Robot redux: Pandemic scrambles competitive timelines for Intuitive, J&J, Medtronic
Robot-assisted surgery volumes fell sharply in the first half of 2020 as the COVID-19 crisis forced hospitals around the globe to forgo elective procedures.
Arguably the clearest example comes from market leader Intuitive Surgical, which reported in second quarter results last week da Vinci utilization was down 27% year over year, and the company expects hospitals will look to fill that excess capacity before buying additional systems. Robot-assisted procedures rose in May and June after a weak April, but July was shaping up to be a softer month as hospitals in states such as Texas, Florida and California saw a resurgence of COVID-19 cases, the company noted.
“We expect the recovery tail of surgery will be a long one, likely to last many quarters,” CEO Gary Guthart said.
Surgeons who perform robot-assisted operations are expecting a gradual recovery in the second half of the year, according to survey data from two investment firms. But the outlook for new robot system placements in hospitals is less optimistic, due to freezes in capital equipment budgets this year as priorities shifted to fighting the pandemic.
A mid-July J.P. Morgan survey of 25 senior-level surgeons involved in purchasing decisions for robotic devices found participants seeing rising numbers of weekly procedures performed at their practices on da Vinci systems, with respondents anticipating steady ongoing increases.
Eight surgeons said their practices performed more than 25 da Vinci procedures weekly in early July, up from four who saw those levels in late May. Fourteen surgeons expected to perform more than 25 da Vinci procedures a week by early November.

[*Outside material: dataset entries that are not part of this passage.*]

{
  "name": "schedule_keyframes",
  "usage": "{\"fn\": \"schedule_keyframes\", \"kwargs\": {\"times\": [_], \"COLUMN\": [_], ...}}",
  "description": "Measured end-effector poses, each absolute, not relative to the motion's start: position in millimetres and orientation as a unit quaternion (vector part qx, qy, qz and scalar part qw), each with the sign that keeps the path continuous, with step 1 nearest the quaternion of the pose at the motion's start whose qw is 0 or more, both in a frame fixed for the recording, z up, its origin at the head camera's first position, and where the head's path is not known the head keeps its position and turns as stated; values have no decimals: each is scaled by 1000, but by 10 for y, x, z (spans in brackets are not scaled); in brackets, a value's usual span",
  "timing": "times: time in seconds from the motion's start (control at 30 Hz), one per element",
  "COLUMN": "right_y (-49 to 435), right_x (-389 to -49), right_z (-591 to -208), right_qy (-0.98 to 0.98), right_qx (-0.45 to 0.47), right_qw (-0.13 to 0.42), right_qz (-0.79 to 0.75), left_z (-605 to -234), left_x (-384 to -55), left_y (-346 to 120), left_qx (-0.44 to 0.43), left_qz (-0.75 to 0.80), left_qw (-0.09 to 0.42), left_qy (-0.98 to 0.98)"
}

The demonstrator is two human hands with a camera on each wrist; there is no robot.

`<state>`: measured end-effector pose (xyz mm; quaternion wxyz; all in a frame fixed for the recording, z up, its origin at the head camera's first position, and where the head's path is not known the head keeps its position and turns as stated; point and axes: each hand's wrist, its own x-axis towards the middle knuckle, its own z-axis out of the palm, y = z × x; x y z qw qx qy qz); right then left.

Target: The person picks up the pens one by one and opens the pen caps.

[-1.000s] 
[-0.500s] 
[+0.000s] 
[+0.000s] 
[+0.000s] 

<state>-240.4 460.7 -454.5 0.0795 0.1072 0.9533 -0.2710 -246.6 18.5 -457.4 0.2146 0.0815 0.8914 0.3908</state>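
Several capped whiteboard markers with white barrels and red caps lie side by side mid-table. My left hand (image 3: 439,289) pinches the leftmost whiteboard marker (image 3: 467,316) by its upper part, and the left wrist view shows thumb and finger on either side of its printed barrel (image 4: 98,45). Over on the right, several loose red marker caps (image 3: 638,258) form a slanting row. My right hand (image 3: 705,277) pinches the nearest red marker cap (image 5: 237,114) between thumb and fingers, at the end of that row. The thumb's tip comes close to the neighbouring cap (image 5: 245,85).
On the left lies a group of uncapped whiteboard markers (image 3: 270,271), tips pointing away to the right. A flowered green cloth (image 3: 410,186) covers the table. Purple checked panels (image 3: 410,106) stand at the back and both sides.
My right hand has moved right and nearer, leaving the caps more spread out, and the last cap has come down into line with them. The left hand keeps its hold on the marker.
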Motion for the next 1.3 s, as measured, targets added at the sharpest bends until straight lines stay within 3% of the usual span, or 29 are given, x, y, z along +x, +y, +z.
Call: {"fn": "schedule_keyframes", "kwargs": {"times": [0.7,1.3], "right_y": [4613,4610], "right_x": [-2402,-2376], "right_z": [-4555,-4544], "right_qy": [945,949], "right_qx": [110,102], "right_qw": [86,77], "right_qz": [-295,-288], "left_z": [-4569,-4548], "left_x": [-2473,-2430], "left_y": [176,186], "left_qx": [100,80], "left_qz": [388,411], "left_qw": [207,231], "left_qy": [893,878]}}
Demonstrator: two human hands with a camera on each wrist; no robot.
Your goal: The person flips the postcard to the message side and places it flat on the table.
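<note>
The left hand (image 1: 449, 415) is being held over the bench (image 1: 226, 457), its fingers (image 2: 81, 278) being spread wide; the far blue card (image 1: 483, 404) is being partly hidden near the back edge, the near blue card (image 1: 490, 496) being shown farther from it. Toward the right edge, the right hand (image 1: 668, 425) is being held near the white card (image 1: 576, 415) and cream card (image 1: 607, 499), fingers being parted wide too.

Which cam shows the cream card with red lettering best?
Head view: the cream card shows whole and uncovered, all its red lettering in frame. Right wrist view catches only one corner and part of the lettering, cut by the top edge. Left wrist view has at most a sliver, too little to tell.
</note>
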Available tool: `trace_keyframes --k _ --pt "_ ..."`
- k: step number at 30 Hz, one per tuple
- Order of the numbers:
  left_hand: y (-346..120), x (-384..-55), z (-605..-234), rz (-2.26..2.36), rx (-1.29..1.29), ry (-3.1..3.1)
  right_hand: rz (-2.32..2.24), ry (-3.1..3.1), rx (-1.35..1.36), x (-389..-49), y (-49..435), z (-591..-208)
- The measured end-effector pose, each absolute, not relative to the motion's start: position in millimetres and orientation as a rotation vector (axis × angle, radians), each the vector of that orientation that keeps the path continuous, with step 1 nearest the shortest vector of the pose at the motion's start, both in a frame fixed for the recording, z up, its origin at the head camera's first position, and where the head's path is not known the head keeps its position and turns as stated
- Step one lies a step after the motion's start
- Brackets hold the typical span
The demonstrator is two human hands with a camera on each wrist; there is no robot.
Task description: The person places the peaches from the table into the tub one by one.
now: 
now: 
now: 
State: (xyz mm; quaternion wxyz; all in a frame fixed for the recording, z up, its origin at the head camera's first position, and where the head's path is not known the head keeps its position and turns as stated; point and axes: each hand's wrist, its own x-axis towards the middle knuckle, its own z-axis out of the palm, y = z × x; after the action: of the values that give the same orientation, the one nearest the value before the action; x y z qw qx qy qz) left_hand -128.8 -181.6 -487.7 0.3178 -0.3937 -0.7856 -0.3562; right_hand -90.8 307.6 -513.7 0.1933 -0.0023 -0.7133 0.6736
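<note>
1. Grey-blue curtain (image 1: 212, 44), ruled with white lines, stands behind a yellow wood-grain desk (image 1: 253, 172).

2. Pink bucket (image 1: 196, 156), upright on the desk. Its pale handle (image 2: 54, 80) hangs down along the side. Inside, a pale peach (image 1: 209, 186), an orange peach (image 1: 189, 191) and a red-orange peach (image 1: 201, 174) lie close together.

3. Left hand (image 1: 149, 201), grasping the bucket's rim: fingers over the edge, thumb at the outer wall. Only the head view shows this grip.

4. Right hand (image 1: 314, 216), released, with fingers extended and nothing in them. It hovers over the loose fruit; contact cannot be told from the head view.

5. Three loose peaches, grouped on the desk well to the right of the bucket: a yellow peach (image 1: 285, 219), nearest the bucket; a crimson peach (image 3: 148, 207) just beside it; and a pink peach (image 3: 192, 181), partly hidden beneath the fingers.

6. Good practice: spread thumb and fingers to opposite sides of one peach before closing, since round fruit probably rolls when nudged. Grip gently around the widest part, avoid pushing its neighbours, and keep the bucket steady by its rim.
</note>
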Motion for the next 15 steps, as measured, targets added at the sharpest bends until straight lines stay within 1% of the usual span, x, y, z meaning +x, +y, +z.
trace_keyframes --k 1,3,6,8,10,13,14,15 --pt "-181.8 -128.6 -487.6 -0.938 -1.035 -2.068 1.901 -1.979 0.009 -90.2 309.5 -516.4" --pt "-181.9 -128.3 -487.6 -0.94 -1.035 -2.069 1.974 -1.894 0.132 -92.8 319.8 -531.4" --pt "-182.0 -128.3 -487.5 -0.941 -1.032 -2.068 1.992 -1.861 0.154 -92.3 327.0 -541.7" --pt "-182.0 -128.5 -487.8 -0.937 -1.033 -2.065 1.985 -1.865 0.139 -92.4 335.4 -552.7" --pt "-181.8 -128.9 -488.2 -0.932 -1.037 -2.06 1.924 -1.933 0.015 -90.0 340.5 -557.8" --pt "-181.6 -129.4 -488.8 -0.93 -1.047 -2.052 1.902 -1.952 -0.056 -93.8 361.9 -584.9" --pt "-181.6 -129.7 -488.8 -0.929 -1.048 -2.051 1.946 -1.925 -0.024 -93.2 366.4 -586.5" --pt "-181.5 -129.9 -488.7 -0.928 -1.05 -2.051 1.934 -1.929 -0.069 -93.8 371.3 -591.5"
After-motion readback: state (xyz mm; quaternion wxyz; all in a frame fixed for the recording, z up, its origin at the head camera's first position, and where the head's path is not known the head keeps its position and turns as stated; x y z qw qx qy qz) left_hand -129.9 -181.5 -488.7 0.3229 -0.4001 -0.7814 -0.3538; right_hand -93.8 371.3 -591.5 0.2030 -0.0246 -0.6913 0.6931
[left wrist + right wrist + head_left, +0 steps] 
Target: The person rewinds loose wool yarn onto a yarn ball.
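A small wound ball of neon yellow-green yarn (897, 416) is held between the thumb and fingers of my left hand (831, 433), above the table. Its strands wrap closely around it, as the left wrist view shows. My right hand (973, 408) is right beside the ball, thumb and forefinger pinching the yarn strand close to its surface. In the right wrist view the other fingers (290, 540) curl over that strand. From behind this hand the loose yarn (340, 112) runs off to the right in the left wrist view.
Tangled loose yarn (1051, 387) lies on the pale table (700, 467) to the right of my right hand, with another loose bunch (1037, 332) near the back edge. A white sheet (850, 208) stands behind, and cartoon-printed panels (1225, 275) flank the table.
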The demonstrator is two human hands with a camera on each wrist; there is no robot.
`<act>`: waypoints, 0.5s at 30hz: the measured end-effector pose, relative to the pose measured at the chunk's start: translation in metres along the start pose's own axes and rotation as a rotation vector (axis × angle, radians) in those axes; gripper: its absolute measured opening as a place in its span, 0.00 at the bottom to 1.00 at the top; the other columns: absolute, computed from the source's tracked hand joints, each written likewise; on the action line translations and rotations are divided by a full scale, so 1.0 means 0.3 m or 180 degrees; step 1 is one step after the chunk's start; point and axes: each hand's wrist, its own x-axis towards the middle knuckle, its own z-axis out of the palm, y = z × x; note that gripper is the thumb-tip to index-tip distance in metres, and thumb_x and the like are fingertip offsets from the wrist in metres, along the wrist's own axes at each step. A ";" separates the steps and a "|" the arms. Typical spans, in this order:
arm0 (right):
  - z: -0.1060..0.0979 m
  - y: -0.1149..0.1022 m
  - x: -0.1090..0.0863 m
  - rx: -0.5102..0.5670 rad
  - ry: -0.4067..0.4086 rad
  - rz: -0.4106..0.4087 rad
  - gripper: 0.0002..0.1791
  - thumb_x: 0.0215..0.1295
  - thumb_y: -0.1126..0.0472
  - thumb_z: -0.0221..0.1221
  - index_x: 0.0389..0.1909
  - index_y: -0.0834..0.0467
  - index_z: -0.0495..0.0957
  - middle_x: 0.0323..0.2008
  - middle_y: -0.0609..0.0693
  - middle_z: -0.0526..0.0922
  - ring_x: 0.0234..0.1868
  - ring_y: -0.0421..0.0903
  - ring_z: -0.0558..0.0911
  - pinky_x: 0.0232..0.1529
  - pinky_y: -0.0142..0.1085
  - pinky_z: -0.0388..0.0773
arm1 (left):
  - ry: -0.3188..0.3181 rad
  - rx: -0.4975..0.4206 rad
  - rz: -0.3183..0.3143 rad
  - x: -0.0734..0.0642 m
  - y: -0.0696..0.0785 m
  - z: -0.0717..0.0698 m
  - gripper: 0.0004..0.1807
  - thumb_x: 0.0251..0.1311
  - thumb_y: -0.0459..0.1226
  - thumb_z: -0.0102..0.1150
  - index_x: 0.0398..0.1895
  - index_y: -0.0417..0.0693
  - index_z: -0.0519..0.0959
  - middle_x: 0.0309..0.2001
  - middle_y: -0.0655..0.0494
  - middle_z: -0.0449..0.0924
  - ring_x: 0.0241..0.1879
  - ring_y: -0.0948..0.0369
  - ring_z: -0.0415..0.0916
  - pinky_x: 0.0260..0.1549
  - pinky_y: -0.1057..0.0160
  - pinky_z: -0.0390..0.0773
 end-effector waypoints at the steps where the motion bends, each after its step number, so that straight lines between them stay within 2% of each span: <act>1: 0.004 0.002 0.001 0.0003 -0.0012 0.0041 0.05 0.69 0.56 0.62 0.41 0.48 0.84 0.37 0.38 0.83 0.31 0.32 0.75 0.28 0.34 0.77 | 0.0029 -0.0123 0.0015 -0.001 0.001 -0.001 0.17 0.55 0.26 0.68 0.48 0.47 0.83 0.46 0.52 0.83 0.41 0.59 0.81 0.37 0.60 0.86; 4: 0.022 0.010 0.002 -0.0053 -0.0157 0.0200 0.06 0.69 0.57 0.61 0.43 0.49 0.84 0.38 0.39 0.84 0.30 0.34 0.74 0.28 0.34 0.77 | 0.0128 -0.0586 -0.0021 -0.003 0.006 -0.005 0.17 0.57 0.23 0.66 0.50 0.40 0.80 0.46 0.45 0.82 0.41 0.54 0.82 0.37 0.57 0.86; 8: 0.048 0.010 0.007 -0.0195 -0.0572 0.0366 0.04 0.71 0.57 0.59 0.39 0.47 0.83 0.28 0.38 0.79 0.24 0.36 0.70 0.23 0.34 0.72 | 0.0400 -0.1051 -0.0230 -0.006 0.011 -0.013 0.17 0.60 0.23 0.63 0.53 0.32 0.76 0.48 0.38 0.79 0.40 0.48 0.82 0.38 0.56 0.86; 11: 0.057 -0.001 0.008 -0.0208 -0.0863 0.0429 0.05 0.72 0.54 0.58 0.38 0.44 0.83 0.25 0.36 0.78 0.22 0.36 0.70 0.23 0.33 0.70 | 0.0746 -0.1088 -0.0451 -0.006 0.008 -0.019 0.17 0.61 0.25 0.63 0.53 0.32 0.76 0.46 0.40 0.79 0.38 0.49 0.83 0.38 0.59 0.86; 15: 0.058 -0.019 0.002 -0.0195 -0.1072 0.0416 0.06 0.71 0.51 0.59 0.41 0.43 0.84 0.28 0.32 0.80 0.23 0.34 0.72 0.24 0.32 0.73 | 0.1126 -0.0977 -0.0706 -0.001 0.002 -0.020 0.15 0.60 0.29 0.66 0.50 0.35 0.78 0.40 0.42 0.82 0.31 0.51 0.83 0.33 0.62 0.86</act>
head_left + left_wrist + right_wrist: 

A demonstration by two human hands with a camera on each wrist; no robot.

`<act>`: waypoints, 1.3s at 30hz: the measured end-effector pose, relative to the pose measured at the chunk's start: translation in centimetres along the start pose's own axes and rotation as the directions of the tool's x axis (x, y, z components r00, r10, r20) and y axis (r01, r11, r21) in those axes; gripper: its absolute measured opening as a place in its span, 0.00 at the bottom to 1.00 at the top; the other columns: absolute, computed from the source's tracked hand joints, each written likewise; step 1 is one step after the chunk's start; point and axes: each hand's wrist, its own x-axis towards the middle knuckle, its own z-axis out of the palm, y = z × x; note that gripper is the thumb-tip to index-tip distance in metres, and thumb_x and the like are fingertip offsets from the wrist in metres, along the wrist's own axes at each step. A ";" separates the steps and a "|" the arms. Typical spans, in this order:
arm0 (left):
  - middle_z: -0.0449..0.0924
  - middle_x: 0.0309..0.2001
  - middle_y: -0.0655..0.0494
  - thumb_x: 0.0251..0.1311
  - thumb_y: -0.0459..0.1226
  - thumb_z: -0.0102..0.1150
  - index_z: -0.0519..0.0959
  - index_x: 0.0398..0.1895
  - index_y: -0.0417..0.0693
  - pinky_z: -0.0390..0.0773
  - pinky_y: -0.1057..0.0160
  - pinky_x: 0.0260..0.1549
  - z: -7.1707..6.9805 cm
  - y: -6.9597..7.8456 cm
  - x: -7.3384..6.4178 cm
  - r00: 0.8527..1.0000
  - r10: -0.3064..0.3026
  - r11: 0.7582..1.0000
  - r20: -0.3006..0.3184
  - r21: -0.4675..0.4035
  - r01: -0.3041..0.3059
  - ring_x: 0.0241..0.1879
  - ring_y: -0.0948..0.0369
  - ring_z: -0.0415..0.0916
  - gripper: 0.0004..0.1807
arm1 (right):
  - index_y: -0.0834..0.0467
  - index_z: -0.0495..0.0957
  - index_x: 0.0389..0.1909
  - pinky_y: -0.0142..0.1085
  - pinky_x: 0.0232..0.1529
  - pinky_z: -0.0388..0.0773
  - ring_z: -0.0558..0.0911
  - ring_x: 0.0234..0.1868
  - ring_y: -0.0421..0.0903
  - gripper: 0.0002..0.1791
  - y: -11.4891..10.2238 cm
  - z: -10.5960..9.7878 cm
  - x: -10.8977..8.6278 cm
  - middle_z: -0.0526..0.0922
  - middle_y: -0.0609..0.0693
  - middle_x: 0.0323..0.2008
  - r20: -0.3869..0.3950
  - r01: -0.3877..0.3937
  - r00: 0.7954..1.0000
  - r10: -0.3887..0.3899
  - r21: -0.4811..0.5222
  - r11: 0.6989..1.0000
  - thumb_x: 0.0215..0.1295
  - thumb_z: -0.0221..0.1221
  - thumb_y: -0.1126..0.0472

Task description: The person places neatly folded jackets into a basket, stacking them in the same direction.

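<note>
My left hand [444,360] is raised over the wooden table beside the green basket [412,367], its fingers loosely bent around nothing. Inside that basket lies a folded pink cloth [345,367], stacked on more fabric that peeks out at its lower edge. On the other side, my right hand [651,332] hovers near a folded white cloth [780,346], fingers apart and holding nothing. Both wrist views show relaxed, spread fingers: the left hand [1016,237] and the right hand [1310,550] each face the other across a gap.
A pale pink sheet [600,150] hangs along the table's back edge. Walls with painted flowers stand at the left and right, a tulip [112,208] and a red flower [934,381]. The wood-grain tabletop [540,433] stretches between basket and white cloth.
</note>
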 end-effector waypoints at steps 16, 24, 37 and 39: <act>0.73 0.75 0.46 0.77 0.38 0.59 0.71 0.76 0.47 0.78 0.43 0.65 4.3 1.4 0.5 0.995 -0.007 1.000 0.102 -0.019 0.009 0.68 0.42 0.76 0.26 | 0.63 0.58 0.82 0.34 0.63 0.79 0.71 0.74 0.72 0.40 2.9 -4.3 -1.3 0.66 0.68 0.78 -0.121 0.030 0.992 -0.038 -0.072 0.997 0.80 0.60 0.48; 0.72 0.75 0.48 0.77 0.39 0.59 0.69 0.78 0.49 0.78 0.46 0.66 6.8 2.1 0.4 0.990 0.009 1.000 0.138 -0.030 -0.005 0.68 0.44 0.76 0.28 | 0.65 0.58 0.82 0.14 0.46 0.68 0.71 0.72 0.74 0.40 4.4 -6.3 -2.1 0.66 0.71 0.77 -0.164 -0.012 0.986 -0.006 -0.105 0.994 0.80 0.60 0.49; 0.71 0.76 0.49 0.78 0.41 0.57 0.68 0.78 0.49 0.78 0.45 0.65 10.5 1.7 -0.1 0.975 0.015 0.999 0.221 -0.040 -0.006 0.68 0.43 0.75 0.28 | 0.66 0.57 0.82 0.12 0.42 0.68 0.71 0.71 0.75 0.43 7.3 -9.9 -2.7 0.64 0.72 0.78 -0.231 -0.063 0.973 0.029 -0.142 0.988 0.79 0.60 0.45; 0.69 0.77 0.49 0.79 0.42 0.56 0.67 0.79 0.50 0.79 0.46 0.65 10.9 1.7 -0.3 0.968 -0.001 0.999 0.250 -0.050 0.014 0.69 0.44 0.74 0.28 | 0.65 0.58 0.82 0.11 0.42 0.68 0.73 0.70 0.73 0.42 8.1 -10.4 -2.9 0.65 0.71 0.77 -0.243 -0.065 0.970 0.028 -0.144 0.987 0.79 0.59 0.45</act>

Adding to signals of a rebound, respondents indicated every robotic surgery procedure category except head and neck was already more than 50% booked for July through September, led by gynecology and urology tracking at more than 65% capacity. Robotic procedure capacity use continued to improve in the October to December timeframe, with gynecology and urology more than 75% booked.
In a separate report that echoed J.P. Morgan’s findings, Stifel analysts on July 19 shared results from a survey of more than 100 surgeons by a European consultant indicating robotic procedure volumes could see a 65% rebound in the second half from second-quarter trough levels.
“While the COVID-19 pandemic has been clearly disruptive, the impact will not linger, and longer-term robotic adoption trends appear encouraging,” the Stifel report said. Tempering the outlook are concerns about potential operating room and ICU capacity constraints due to temporary COVID-19-driven infrastructure changes, limited availability of supporting staff, and disruptions in testing and screening protocols.
Both J.P. Morgan and Stifel said their survey data pointed to hospitals delaying rather than canceling da Vinci orders. “While postponed placements could unfavorably affect da Vinci procedure growth, we were encouraged that no survey respondent indicated robotic purchase plans have been canceled,” the Stifel analysts said.
For its part, Intuitive Surgical told investors it’s taking steps to reduce costs for customers using its systems, launching more durable, extended-use instruments and planning price cuts on other instruments in the fourth quarter, while also offering more flexible financing for placements.
Jeff Jonas, a portfolio manager with Gabelli Funds who follows the healthcare sector, noted that non-emergency elective surgeries are indeed trending up, having started again in May and June and continued in July, even with new outbreaks of the coronavirus in southern and western U.S. states.
Intuitive, which ended the second quarter with $6.1 billion in cash on its balance sheet, can afford to be accommodating to its hospital customers, Jonas noted. “If they have to sacrifice a bit for a couple of quarters to keep their customers happy and the pipeline going, they can do it,” he said.
J.P. Morgan said a handful of respondents in its survey indicated Intuitive’s flexible financing arrangements had helped them grow their robotic programs, but only some expected the plan to drive purchases in the balance of 2020 or in 2021.
For Intuitive, the pandemic has also provided a silver lining in the form of delayed competition for its da Vinci platform from would-be rivals Medtronic and Johnson & Johnson, both of which are investing heavily in robotic surgery offerings but have pushed back development timelines for their projects in recent months.
Medtronic in May said the COVID-19 pandemic was limiting its engineers’ access to the hardware for its soft tissue system, named Hugo, as they work remotely. External sites involved in testing have also been disrupted, Medtronic said. A Medtronic spokesperson told MedTech Dive on Monday that the situation has improved since May and its teams now “have access to the robot or to the sub-assemblies they are responsible for,” but Medtronic said it had no new updates to share regarding the overall program.
J&J in mid-July said it now expects to enter first-in-human clinical trials for its robotic platform for general surgery in the second half of 2022. That delay is significant, and may push a possible launch of the product into late 2024 or 2025, by the estimation of Gabelli’s Jonas.
Still, J.P. Morgan analysts said surgeons in its survey highlighted potential advantages to new robotic systems, including access to a larger network of representatives, technology improvements such as portability and ease of set-up, and pricing.